In [1]:
import pandas as pd
from sklearn.feature_extraction.text import ENGLISH_STOP_WORDS, TfidfVectorizer
from sklearn.feature_extraction.text import CountVectorizer
from sklearn.linear_model import LogisticRegression
from sklearn.pipeline import make_pipeline
from sklearn.model_selection import train_test_split
from sklearn.model_selection import (
    cross_validate,
    train_test_split,
)
from sklearn.metrics import f1_score
from sklearn.naive_bayes import MultinomialNB

from joblib import dump


# ML model for predicting sentiment of tweets

Data can be downloaded from [Kaggle](https://www.kaggle.com/kazanova/sentiment140)

In [2]:
# Read in data
data = pd.read_csv('data/twitter_sentiment.csv')

In [3]:
data.head()

Unnamed: 0,target,id,date,flag,user,text
0,0,1467810369,Mon Apr 06 22:19:45 PDT 2009,NO_QUERY,_TheSpecialOne_,"@switchfoot http://twitpic.com/2y1zl - Awww, t..."
1,0,1467810672,Mon Apr 06 22:19:49 PDT 2009,NO_QUERY,scotthamilton,is upset that he can't update his Facebook by ...
2,0,1467810917,Mon Apr 06 22:19:53 PDT 2009,NO_QUERY,mattycus,@Kenichan I dived many times for the ball. Man...
3,0,1467811184,Mon Apr 06 22:19:57 PDT 2009,NO_QUERY,ElleCTF,my whole body feels itchy and like its on fire
4,0,1467811193,Mon Apr 06 22:19:57 PDT 2009,NO_QUERY,Karoli,"@nationwideclass no, it's not behaving at all...."


In [4]:
# Clean up data
tweet_df = data.drop(["id", "date", "flag", "user"], axis=1)
tweet_df["target"] = pd.to_numeric(tweet_df["target"])
tweet_df = tweet_df.replace({'target': {4: 1}})

tweet_df

Unnamed: 0,target,text
0,0,"@switchfoot http://twitpic.com/2y1zl - Awww, t..."
1,0,is upset that he can't update his Facebook by ...
2,0,@Kenichan I dived many times for the ball. Man...
3,0,my whole body feels itchy and like its on fire
4,0,"@nationwideclass no, it's not behaving at all...."
...,...,...
1599995,1,Just woke up. Having no school is the best fee...
1599996,1,TheWDB.com - Very cool to hear old Walt interv...
1599997,1,Are you ready for your MoJo Makeover? Ask me f...
1599998,1,Happy 38th Birthday to my boo of alll time!!! ...


In [5]:
# Split data
train, test = train_test_split(tweet_df, test_size = 0.2, random_state=2021)
train.shape, test.shape

((1280000, 2), (320000, 2))

In [6]:
X_train, y_train = train["text"], train["target"]
X_test, y_test = test["text"], test["target"]

In [7]:
results_dict = {}

I will compare two models (logistic regression and Naive bayes model) and use the best model in the workflow for this application.

In [8]:
def mean_std_cross_val_scores(model, X_train, y_train, **kwargs):
    """
    Returns mean and std of cross validation

    Parameters
    ----------
    model :
        scikit-learn model
    X_train : numpy array or pandas DataFrame
        X in the training data
    y_train :
        y in the training data

    Returns
    ----------
        pandas Series with mean scores from cross_validation
    """

    scores = cross_validate(model, X_train, y_train, **kwargs)

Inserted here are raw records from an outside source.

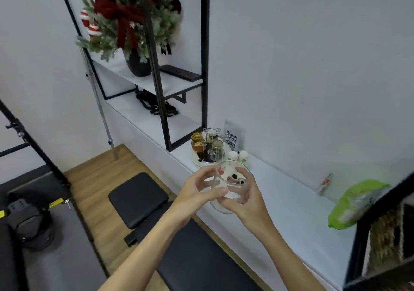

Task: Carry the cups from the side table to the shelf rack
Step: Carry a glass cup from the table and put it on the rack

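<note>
A festive plant (132, 19) and a remote (181, 73) sit high up; a green bag (356, 203) lies near a black stool (138, 199).

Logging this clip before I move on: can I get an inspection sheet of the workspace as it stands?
Surface: long white counter along the wall, mostly bare.
Job's things: clear glass cup held above the counter edge; round tray with more glasses near the rack.
Clutter: two small white bottles, QR-code sign, green bag.
Hands: left hand and right hand both around the cup.
Cables: black straps or cords on the lower shelf; cannot tell which.
Surroundings: black-framed shelf rack with festive plant, remote; black bench.
</note>
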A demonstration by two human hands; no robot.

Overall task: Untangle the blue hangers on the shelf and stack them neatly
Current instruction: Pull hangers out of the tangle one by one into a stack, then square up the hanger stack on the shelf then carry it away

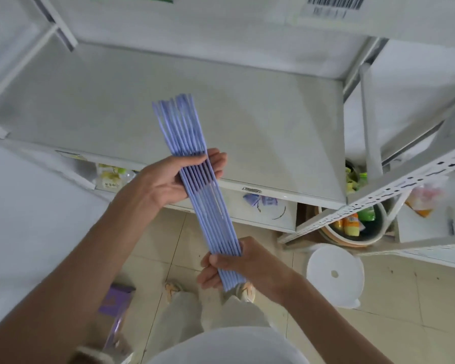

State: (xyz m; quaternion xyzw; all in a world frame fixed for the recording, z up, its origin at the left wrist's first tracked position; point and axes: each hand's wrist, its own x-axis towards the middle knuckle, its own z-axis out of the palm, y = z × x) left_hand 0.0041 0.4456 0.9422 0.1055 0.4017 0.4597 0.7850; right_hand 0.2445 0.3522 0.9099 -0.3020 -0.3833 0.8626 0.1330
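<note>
— So, where are the hangers [210, 206]?

— Bunched side by side in one flat bundle, held in the air in front of the shelf [260, 132], running from near the person out over its front edge.

— And the hands?

— Nearest, the right hand [237, 264] grips the bundle's near end, fingers curled round it from the right. Further out, the left hand [168, 179] clasps the bundle's middle from the left, fingers wrapped under it and showing on the far side, thumb across the top.

— Beyond that?

— The bundle's far ends fan slightly over the shelf, not touching it. Right of the bundle, a white stool [335, 274] stands on the floor.
</note>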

    mean_scores = pd.DataFrame(scores).mean()
    std_scores = pd.DataFrame(scores).std()
    out_col = []

    for i in range(len(mean_scores)):
        out_col.append((f"%0.3f (+/- %0.3f)" % (mean_scores[i], std_scores[i])))

    return pd.Series(data=out_col, index=mean_scores.index)

In [9]:
# Naive Bayes pipeline
pipe_nb = make_pipeline(CountVectorizer(), MultinomialNB())
results_dict["Naive Bayes"] = mean_std_cross_val_scores(
    pipe_nb, X_train, y_train, return_train_score=True
)

In [10]:
# Logistic Regression pipeline
pipe_lr = make_pipeline(TfidfVectorizer(lowercase=True, 
                                        max_features=1000, 
                                        stop_words= ENGLISH_STOP_WORDS),
                        LogisticRegression())

results_dict["Logistic Regression"] = mean_std_cross_val_scores(
    pipe_lr, X_train, y_train, return_train_score=True
)

In [11]:
pd.DataFrame(results_dict)

Unnamed: 0,Naive Bayes,Logistic Regression
fit_time,10.458 (+/- 0.177),16.289 (+/- 0.869)
score_time,2.330 (+/- 0.010),2.124 (+/- 0.029)
test_score,0.780 (+/- 0.000),0.741 (+/- 0.001)
train_score,0.835 (+/- 0.000),0.742 (+/- 0.000)


We see that the Naive Bayes model performs better than the logistic regression.

In [12]:
pipe_nb.fit(X_train, y_train)
test_tweets = ["The hard truth about the United States is that the money other countries spend on health and infrastructure, we spend on war.",
     "frank ocean is wearing rainbow colored shoes rn and a fan said they were cool and he replied 'thanks! i found them somewhere in the closet'"]
pipe_nb.predict(test_tweets)

array([0, 1])

Save the pipeline object using the joblib library

In [13]:
dump(pipe_nb, filename="tweet_classification.joblib")

['tweet_classification.joblib']